Monsieur Letta, merci de vous exprimer en français : c'est si rare dans les arcanes de l'Union européenne aujourd'hui. Je ne doute pas un instant de votre sincérité mais j'ai l'impression que vous participez toujours de la même confusion qui nous a menés où nous en sommes aujourd'hui.
Je souhaite revenir sur les exemples que vous avez évoqués lors de vos propos. Vous avez d'abord mentionné les capitales européennes qui ne seraient pas reliées par les TGV. Mais pour ma part, je remarque que les villes de Paris et de Londres sont bien reliées par un train à grande vitesse sans que le Royaume-Uni ne fasse partie de l'Union européenne.
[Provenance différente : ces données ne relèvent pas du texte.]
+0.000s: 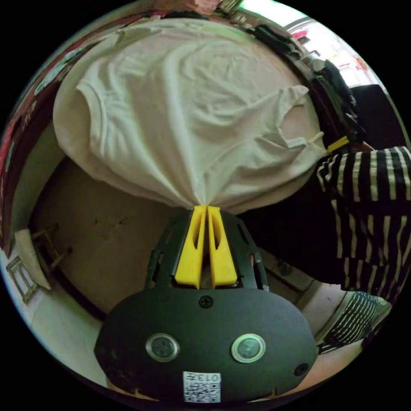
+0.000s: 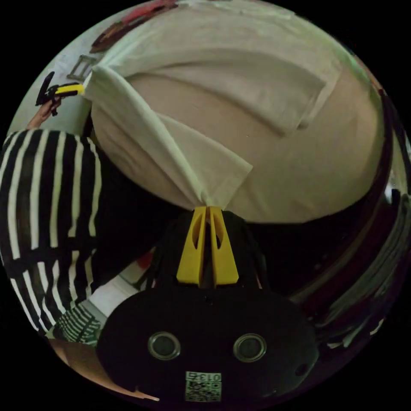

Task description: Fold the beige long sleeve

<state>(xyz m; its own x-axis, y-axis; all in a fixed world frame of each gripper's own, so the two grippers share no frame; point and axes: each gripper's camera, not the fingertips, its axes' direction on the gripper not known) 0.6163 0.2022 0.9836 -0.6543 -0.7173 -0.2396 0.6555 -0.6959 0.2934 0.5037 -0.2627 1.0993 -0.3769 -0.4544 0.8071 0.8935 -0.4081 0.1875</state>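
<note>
Both pairs of yellow jaws clamped on the beige long sleeve (image 1: pixel 188 111): left gripper (image 1: pixel 206 208) pinching a gathered edge, right gripper (image 2: pixel 206 209) a folded corner. Garment spread over a tan surface (image 2: pixel 308 171), striped sleeve (image 1: pixel 368 205) alongside. Dark clutter (image 1: pixel 329 90) beyond, perhaps clothing, blurred.

We are in a lived-in room of a home, judging by the round tan desk (image 1: pixel 107 239) standing on a pale floor (image 1: pixel 55 325), dark clothes heaped (image 1: pixel 329 90) near a bright window (image 1: pixel 338 47), and patterned red fabric (image 1: pixel 25 111) alongside.
</note>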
Ce projet a été mené entre États et il a très bien fonctionné ainsi.
Vous avez ensuite cité Airbus, la seule réalisation qui ait permis de l'emporter face aux Américains. Encore convient-il de relever qu'Airbus n'a pas été construit grâce à l'Union européenne – heureusement d'ailleurs, car cela n'aurait jamais abouti – mais par la volonté de quelques États qui ont coopéré ensemble.
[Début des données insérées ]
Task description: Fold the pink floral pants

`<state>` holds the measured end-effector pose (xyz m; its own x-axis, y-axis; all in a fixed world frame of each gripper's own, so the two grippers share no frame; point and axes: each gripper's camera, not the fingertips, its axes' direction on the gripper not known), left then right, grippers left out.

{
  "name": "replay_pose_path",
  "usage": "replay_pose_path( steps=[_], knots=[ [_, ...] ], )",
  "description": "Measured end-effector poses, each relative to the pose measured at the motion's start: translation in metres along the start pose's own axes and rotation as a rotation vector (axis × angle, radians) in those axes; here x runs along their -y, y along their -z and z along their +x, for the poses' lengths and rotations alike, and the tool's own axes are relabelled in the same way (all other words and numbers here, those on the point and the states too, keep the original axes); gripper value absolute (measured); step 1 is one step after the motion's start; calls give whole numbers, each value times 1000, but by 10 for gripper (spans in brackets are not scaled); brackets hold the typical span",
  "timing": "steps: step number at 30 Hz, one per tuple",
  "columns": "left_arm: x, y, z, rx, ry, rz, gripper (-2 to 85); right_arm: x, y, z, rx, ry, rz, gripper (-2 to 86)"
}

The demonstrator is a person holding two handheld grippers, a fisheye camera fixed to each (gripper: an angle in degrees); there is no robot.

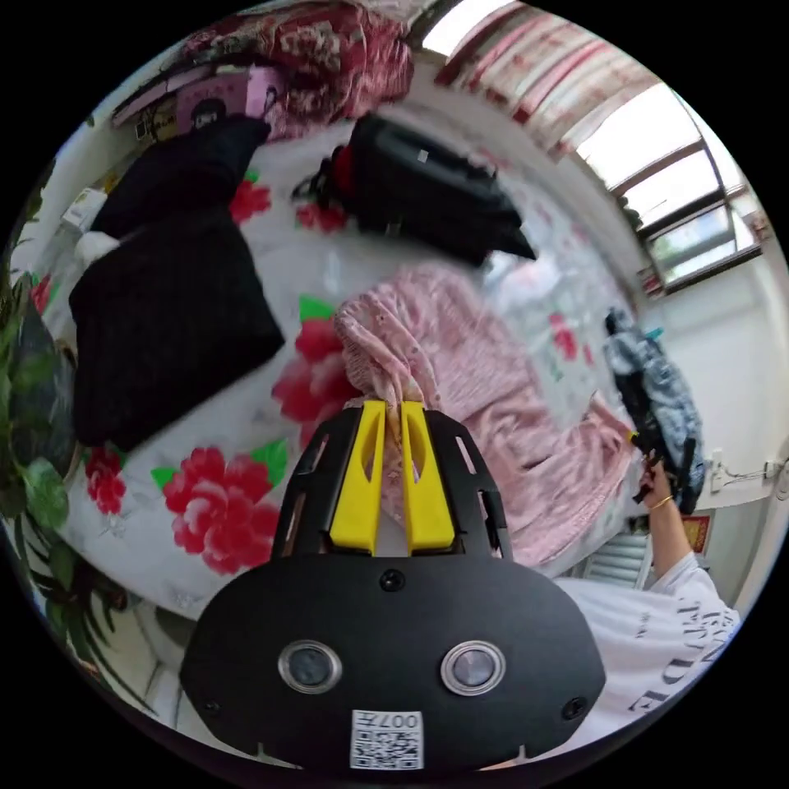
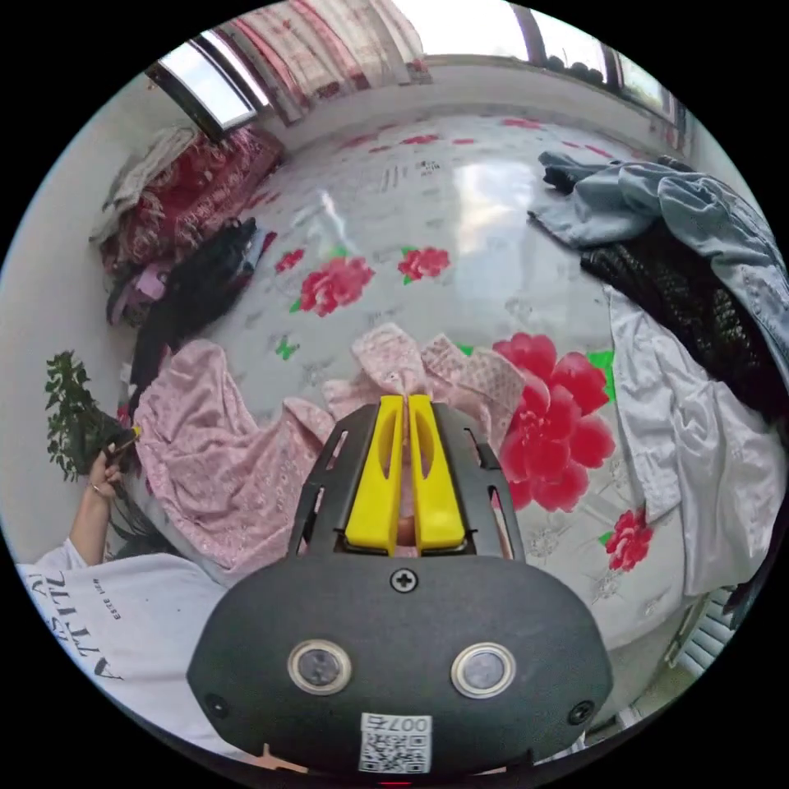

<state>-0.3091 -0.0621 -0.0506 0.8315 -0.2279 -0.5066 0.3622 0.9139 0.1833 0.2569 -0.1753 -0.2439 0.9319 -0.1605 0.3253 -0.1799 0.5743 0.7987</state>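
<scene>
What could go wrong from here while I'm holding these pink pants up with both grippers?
1. The left gripper and right gripper each pinch only a bunched edge of the pink floral pants, so the thin fabric could slip out.
2. The fabric hangs crumpled between the grips, so a fold made now would likely trap wrinkles.
3. A black folded garment and a white garment lie close by on the floral bedsheet; the swinging pants might drag them.
</scene>
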Motion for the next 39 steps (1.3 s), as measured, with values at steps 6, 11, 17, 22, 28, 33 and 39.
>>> replay_pose_path(
  steps=[6,11,17,22,28,33,39],
  knots=[
    [52,136,39,-126,-119,402,16,50,207,24,253,-59,527,-3],
    [21,205,56,-132,-214,597,19,0,304,40,262,-12,691,-3],
    [-53,146,34,-73,-173,304,31,-115,274,111,129,-173,509,-2],
    [-129,3,-17,124,38,-160,36,-209,147,187,31,-525,103,2],
    [-145,-13,-20,146,75,-192,37,-238,112,169,-157,-515,62,19],
    [-144,-5,9,283,-7,-214,31,-197,74,103,-200,-213,31,28],
    [-162,8,21,338,20,-213,39,-144,15,51,-156,-92,-36,37]
  ],
)
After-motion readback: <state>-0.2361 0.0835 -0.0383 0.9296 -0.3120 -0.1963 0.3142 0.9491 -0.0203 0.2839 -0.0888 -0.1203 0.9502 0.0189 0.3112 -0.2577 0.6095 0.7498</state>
Ces deux exemples montrent que vous êtes toujours dans cette même logique de confusion. Il est à la fois fascinant et effrayant – je me permets de vous le dire avec une totale franchise – que vous vouliez continuer à aggraver tout ce qui a échoué depuis trente ans.
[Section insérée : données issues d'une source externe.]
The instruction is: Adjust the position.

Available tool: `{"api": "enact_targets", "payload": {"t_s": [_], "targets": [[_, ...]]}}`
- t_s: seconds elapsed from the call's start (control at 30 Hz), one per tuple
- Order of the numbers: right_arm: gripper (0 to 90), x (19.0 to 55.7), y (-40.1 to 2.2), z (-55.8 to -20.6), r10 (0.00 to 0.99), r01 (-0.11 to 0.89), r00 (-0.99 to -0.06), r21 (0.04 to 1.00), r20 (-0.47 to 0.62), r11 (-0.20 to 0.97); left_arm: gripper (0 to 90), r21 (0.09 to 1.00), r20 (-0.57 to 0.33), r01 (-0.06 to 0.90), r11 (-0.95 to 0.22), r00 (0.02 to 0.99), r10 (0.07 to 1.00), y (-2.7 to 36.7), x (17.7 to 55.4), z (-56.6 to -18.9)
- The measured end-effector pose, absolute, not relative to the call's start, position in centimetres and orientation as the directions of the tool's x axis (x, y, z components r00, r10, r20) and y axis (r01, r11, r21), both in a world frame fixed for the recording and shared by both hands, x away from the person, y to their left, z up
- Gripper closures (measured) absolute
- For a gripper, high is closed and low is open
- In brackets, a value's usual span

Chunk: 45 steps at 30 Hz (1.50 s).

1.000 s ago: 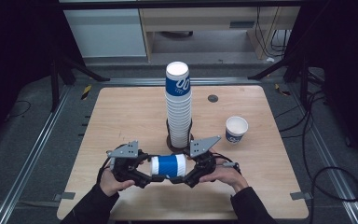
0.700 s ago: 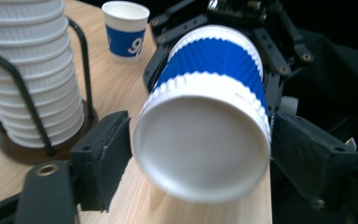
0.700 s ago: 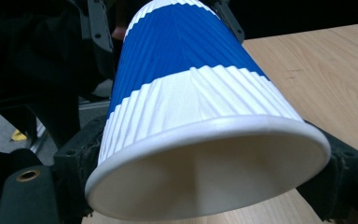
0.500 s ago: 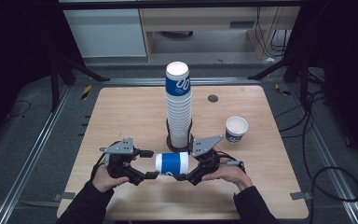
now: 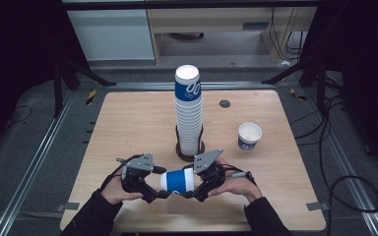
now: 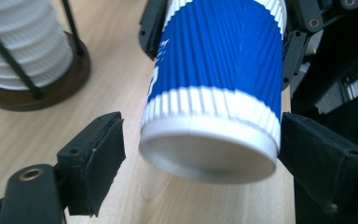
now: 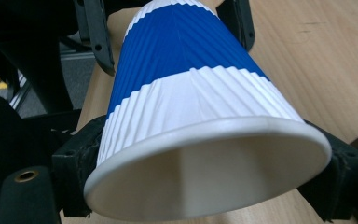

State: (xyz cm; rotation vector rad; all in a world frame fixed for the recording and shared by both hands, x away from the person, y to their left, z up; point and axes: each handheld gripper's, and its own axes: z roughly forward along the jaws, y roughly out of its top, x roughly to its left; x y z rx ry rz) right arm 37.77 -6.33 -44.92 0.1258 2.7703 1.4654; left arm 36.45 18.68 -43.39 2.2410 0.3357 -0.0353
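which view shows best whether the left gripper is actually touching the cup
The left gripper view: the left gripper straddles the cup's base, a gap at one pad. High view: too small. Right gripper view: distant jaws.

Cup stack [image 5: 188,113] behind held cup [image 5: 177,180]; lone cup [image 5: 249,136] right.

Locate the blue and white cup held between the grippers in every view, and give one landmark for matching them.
High view: the blue cup lies sideways near the table's front edge, between both grippers.
Left gripper view: upper centre, base toward the camera.
Right gripper view: centre, open rim toward the camera.
Shared landmark: the cup stack behind it, also at the left gripper view's top left.
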Motion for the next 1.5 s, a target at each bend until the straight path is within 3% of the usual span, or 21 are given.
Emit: {"api": "enact_targets", "payload": {"t_s": [0.17,0.33,0.67,1.07,1.5], "targets": [[15.1,37.3,-5.5,-45.4,0.032,0.041,-0.999,0.805,0.027,0.592,15.6,0.714,-0.133,0.233,-0.660,0.971,0.199,17.8,36.2,-44.1],[15.0,37.2,-5.3,-45.6,0.019,0.036,-0.999,0.797,0.030,0.603,25.3,0.698,-0.154,0.226,-0.679,0.974,0.166,17.5,36.0,-44.3],[10.8,37.3,-5.3,-45.6,0.024,0.043,-0.999,0.802,0.036,0.596,26.6,0.698,-0.152,0.229,-0.679,0.973,0.172,17.7,36.2,-44.4],[7.6,38.5,-8.1,-43.1,0.181,0.123,-0.982,0.893,0.048,0.432,26.7,0.795,-0.153,0.287,-0.535,0.948,0.280,20.9,37.5,-43.2],[7.0,38.7,-8.9,-42.4,0.190,0.165,-0.976,0.925,0.104,0.341,26.7,0.867,-0.149,0.252,-0.431,0.955,0.258,21.0,36.8,-42.0]]}}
Vous nous avez ainsi expliqué que l'échec des télécoms est à imputer aux États. Mais ce sont bien l'Union européenne et la Commission de Bruxelles qui ont toujours refusé des fusions entre opérateurs et qui ont, par la politique de la concurrence, cassé toutes les visions des producteurs, à l'instar de ce qui s'est passé pour Alstom et Siemens.
Il est donc un peu facile d'accuser les États et les nations à propos des chaînes que l'Union européenne a installées, interdisant de mener de vraies politiques. Malgré tout, vous voulez continuer ce libre-échange déloyal et la dispersion des moyens : la France a dépensé des dizaines de milliards pour délocaliser ses usines dans l'Est de l'Europe.
Un contresens immense est aussi à l'œuvre concernant les États-Unis. Il existe d'immenses différences entre les États américains mais ce pays fédéral diffère de l'Europe par ses mesures protectionnistes témoignant de la volonté de se défendre, ainsi qu'une politique budgétaire expansionniste et un véritable esprit de conquête, que certains États auraient pu mettre en place.
Mais vous allez encore aggraver la situation parce que vous êtes en faveur de l'élargissement à l'Ukraine, qui sera ruineux, en faveur de l'interdiction du moteur thermique, qui est une folie absolue, en faveur d'un nouveau pacte de stabilité, qui interdira aux États d'investir pour l'avenir, tout en refusant des mesures protectionnistes. Comment se plaindre dans ce cas que la Chine et les États-Unis fassent la course en tête devant l'Europe ? Seule une Europe des nations qui abandonne cette organisation bureaucratique qui nous tue parviendra à sauver l'Europe.